The structures of interlayer anions in layered double hydroxides (LDHs) play an important role in determining the selective binding and exchange kinetics of the anions. In order to understand the anion exchange mechanisms of LDHs, in situ methods that are non-destructive and able to directly probe the structures of interlayer anions during anion exchange reactions are needed. In this study, attenuated total reflection (ATR) FTIR spectroscopy, combined with the in situ XRD method, was applied to study the structure and orientation of the interlayer nitrate in Mg/Al LDHs in water. Also, the effect of layer charge on the nitrate orientation was investigated. Polarized ATR-FTIR spectra were collected for the oriented deposits of Mg/Al-NO3 LDHs, and the dichroic behaviors of the N–O stretching bands were observed.
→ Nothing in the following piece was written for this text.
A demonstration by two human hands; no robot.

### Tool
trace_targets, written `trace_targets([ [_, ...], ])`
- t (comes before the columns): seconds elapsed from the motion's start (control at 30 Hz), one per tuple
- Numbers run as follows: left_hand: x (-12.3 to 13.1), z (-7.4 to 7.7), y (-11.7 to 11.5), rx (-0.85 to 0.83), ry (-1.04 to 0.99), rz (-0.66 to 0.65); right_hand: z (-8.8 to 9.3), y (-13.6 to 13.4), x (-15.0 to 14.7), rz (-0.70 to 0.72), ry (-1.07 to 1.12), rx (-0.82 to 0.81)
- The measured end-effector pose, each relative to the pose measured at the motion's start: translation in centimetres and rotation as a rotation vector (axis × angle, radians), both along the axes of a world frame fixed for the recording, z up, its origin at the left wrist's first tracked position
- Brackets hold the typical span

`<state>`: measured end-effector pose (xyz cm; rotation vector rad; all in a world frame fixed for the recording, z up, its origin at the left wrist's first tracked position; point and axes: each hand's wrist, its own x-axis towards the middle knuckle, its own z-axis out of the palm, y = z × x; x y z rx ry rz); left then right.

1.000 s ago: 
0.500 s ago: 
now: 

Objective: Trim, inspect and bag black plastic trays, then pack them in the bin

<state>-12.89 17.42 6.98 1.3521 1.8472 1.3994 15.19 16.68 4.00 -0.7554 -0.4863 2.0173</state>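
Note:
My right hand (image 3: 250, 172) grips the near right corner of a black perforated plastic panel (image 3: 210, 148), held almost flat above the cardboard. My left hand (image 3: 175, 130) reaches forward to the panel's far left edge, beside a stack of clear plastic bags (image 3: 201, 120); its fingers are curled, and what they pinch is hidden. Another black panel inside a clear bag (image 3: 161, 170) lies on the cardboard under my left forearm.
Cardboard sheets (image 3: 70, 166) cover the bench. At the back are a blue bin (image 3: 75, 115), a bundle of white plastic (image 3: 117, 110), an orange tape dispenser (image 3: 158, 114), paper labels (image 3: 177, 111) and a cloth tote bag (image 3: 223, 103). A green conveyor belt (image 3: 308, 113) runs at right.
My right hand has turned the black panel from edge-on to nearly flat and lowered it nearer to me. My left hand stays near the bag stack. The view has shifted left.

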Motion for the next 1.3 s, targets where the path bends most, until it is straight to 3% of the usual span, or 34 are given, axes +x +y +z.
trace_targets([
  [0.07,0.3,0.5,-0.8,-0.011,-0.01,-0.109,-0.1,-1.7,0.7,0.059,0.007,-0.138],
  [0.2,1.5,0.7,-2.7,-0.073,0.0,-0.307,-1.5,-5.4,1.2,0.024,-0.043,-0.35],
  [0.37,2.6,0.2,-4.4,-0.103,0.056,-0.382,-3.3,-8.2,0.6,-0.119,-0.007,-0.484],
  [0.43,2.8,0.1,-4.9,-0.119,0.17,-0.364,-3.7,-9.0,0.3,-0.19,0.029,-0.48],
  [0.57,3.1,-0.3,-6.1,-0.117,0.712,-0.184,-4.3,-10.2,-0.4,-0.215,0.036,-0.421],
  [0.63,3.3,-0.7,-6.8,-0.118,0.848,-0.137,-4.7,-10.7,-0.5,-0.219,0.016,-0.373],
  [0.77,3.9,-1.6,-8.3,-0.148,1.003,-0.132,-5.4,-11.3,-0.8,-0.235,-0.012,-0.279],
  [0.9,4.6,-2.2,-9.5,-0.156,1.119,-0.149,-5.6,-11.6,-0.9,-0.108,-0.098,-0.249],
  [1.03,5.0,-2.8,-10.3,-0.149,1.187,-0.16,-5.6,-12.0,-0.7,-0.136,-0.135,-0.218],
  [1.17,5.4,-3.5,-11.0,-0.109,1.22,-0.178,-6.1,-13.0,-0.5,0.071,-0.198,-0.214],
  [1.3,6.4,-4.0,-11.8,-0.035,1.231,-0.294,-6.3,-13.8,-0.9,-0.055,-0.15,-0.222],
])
With the Al3+/(Mg2+ + Al3+) ratios of 1/3 (LDH3), 1/4 (LDH4), and 1/5 (LDH5), the observed basal spacings of the materials were 0.900, 0.852 and 0.804 nm, respectively. The largest basal spacing of 0.900 nm (LDH3) was ascribed to the vertical orientation of the nitrate, which was confirmed by the corresponding polarized ATR-FTIR results. For LDH5 with the basal spacing of 0.804 nm, the dichroic behaviors of the N–O stretching bands indicated a horizontal orientation for the interlayer nitrate. Two different sets of N–O stretching bands were resolved for LDH4, with their positions and dichroic behaviors similar to those in LDH3 and LDH5. Therefore, two structural configurations of the interlayer nitrate coexist in this sample. It was suggested that LDH4 is an intermediate, randomly-interstratified phase, containing nitrates with both vertical and horizontal orientations. The results of this work demonstrated the influence of the layer charge density on the orientation of the interlayer nitrate in Mg/Al LDHs, and also revealed the potential of applying in situ XRD and polarized ATR-FTIR techniques to the in situ investigation of anion exchange reactions involving LDHs.